Data Analytics

Serverless data architecture for trade surveillance at Deutsche Bank

February 20, 2024

Vladimir Elvov

Lead Customer Engineer, Data & Analytics

Selim Muhiuddin

Director, Investment Bank Data Architect, Deutsche Bank AG

Ensuring compliance with regulatory requirements is crucial for every bank’s business. While financial regulation is a broad area, detecting and preventing market manipulation and abuse is absolutely mission-critical for an investment bank of Deutsche Bank’s size. This is called trade surveillance.

At Deutsche Bank, the Compliance Technology division is responsible for the technical implementation of this control function. To do this, the Compliance Technology team retrieve data from various operational systems in the front office and performs scenario calculations to monitor the trades executed by all of the bank’s business lines. If any suspicious patterns are detected, a compliance officer receives an internal alert to investigate the issue for resolution.
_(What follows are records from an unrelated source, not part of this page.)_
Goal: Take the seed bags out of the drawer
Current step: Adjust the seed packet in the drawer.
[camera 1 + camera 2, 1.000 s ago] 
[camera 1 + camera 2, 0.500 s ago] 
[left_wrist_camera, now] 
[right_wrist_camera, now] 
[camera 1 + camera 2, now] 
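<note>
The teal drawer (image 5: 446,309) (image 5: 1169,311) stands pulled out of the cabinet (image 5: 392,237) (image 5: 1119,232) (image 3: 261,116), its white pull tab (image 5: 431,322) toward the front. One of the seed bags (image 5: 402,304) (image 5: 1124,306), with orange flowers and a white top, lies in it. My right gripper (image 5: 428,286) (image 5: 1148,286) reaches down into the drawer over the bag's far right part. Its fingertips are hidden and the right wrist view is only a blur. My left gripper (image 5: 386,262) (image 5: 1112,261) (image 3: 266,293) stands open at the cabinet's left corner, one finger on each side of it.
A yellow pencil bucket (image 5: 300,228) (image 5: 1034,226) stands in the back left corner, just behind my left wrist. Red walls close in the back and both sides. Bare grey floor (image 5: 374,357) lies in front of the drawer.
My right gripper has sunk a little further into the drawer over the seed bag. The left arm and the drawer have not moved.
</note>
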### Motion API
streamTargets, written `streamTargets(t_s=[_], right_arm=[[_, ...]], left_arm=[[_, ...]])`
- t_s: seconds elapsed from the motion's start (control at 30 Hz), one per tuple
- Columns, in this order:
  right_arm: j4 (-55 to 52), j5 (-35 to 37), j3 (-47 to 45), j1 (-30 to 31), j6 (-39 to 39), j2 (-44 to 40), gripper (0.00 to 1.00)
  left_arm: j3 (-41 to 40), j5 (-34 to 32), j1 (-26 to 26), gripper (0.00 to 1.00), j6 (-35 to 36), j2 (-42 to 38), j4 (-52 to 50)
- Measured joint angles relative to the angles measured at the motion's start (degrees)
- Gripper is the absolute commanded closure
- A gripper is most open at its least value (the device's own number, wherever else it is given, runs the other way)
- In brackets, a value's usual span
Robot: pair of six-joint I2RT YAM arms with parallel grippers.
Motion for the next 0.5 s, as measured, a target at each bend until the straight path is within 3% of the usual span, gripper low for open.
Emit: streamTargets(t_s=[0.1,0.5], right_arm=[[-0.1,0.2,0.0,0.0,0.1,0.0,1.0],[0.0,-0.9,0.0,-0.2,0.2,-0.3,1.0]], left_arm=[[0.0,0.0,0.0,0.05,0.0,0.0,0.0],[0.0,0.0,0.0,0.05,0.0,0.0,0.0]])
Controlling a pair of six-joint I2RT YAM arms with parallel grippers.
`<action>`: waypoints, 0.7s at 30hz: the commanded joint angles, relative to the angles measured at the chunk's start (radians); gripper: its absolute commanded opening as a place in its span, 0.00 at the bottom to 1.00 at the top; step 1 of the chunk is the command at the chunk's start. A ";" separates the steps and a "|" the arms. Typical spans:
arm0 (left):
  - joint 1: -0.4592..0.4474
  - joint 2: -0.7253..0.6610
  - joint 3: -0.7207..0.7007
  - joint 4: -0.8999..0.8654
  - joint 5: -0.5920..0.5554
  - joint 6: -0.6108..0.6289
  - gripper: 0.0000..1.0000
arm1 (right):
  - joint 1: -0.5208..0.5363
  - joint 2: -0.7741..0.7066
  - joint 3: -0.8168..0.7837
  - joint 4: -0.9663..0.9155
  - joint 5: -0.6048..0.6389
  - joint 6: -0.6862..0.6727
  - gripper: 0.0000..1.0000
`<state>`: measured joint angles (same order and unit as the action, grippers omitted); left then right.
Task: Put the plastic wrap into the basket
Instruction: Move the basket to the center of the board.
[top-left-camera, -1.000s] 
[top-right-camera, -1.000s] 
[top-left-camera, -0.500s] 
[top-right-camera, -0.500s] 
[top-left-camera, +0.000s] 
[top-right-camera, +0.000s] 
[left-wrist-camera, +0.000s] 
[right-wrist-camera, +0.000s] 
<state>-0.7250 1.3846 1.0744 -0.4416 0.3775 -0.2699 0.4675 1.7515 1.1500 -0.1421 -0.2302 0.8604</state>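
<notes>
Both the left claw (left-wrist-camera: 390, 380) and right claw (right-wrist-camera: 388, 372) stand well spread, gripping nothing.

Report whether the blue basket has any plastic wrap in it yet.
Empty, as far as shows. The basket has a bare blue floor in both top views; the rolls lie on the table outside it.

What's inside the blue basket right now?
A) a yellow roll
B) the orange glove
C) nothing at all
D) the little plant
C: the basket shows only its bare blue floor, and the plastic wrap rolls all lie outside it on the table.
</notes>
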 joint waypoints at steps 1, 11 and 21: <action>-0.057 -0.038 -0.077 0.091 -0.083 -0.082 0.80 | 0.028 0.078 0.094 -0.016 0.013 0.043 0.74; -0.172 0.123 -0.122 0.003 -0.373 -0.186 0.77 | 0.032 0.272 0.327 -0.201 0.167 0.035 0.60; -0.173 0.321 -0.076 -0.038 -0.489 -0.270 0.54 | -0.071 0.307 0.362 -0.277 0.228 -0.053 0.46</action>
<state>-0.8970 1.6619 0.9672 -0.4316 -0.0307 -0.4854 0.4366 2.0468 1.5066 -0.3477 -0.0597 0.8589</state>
The input data comes from a broad range of systems, but the most relevant are market, trade, and reference data. Historically, provisioning data for compliance technology applications from front-office systems required the team to copy data between, and often even within, many different analytical systems, leading to data quality and lineage issues as well as increased architectural complexity. At the same time, executing trade surveillance scenarios includes processing large volumes of data, which requires a solution that can store and process all the data using distributed compute frameworks like Apache Spark.

A new architectural approach

Google Cloud can help solve the complex issues of processing and sharing data at scale across a large organization with its comprehensive data analytics ecosystem of products and services. BigQuery, Google Cloud’s serverless data warehouse, and Dataproc, a managed service for running Apache Spark workloads, are well positioned to support data-heavy business use cases, such as trade surveillance.

The Compliance Technology team decided to leverage these managed services from Google Cloud in their new architecture for trade surveillance. In the new architecture, the operational front-office systems act as publishers that present their data in BigQuery tables. This includes trade, market and reference data that is now available in BigQuery to various data consumers, including the Trade Surveillance application. As the Compliance Technology team doesn’t need all the data that is published from the front-office systems, they can create multiple views derived from only the input data that includes the required information needed to execute trade surveillance scenarios.

Scenario execution involves running trade surveillance business logic in the form of various different data transformations in BigQuery, Spark in Dataproc, and other applications. This business logic is where suspicious trading patterns, indicating market abuse or market manipulation, can be detected. Suspicious cases are written to output BigQuery tables and then processed through research and investigation workflows, where compliance officers perform investigations, detect potential false positives, or file a Suspicious Activity Report to the regulator if the suspicious case indicates a compliance violation.

Surveillance alerts are also retained and persistently stored to calculate how effective the detection is and improve the rate of how many false positives are actually detected. These calculations are run in Dataproc using Spark and in BigQuery using SQL. They are performed periodically and fed back into the trade surveillance scenario execution to further improve the surveillance mechanisms. Orchestrating the execution of ETL processes to derive data for executing trade surveillance scenarios and effectiveness calibrations is done through Cloud Composer, a managed service for workflow orchestration using Apache Airflow.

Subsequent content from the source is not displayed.